- **WORK REQUEST**
Among the entries, which lines carry the string "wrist"? Copy each of them.
□ □ □ □ □ □ □
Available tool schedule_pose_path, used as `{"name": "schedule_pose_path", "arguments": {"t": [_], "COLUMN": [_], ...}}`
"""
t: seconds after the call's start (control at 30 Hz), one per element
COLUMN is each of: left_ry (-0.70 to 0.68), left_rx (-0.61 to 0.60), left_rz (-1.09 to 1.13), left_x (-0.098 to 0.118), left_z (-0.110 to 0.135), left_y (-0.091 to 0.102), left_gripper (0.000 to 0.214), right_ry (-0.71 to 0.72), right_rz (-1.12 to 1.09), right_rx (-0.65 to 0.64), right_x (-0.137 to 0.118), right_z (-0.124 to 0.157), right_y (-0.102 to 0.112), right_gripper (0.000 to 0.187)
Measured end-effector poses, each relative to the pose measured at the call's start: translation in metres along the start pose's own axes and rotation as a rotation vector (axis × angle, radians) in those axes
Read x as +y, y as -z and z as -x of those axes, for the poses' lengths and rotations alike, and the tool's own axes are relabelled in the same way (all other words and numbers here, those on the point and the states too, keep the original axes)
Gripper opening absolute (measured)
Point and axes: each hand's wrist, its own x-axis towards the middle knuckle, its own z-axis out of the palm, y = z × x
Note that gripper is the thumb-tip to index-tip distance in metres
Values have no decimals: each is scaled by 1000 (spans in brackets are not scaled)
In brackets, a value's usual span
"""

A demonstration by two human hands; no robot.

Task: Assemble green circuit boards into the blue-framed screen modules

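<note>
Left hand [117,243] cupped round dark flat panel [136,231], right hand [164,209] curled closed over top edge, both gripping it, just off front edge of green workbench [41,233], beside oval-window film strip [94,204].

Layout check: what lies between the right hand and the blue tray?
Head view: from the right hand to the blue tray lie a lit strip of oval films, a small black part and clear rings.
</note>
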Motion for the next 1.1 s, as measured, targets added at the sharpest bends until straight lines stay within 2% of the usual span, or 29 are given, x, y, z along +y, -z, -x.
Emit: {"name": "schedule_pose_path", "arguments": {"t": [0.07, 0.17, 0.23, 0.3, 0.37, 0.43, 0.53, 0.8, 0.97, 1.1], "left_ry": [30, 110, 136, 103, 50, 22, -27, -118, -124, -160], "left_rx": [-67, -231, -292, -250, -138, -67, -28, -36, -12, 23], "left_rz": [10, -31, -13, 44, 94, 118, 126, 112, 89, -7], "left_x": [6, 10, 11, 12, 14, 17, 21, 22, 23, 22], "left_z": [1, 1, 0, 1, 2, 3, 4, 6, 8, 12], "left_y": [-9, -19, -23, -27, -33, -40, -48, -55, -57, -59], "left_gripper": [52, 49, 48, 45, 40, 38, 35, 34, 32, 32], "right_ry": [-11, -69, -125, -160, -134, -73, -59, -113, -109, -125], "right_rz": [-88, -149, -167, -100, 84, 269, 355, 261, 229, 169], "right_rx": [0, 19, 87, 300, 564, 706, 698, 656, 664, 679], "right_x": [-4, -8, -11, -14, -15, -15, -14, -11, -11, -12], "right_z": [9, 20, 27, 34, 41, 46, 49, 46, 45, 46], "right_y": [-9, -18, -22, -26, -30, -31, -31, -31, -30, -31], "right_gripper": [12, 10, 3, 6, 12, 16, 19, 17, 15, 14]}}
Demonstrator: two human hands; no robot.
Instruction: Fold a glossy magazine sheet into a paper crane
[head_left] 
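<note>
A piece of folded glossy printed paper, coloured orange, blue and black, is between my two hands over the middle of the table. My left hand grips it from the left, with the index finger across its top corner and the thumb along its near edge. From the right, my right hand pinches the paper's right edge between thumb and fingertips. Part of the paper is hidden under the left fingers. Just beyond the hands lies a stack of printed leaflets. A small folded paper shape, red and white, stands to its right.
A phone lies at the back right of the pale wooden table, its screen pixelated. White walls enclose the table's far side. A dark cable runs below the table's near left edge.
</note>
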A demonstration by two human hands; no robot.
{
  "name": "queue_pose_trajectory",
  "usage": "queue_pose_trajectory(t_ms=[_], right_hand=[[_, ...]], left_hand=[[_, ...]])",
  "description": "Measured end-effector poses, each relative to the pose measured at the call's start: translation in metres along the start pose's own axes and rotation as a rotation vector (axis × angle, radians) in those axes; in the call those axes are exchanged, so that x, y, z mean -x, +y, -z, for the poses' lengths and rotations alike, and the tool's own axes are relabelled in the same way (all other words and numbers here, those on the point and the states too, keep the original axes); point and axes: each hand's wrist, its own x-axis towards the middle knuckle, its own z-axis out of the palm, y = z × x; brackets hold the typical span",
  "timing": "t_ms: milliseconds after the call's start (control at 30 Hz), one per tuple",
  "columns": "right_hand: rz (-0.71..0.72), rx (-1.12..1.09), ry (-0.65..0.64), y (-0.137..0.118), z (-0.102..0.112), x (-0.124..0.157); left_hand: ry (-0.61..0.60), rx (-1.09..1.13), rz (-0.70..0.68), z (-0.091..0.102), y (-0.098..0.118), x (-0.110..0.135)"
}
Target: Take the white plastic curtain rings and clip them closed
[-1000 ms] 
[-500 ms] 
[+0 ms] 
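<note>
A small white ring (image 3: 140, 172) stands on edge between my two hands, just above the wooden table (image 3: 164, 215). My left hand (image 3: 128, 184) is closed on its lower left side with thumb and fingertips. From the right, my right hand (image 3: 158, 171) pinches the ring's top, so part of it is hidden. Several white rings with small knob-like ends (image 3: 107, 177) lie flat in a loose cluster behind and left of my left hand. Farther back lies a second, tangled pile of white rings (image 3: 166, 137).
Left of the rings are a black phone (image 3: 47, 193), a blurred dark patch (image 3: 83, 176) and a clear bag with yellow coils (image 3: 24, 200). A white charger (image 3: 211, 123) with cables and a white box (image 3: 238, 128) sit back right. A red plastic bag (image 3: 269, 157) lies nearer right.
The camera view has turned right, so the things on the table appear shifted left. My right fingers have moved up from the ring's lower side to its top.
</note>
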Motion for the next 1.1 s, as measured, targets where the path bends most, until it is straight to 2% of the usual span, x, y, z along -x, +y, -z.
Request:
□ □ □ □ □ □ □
- **ANSWER SPACE**
Point and axes: each hand's wrist, its own x-axis towards the middle knuckle, its own z-axis out of the palm, y = z × x
  "description": "Measured end-effector poses, each relative to the pose measured at the call's start: translation in metres along the start pose's own axes and rotation as a rotation vector (axis × angle, radians) in those axes; in the call those axes are exchanged, so that x, y, z mean -x, +y, -z, for the poses' lengths and rotations alike, and the tool's own axes are relabelled in the same way (all other words and numbers here, those on the point and the states too, keep the original axes); point and axes: each hand's wrist, its own x-axis towards the middle knuckle, its own z-axis out of the palm, y = z × x; brackets hold the typical span",

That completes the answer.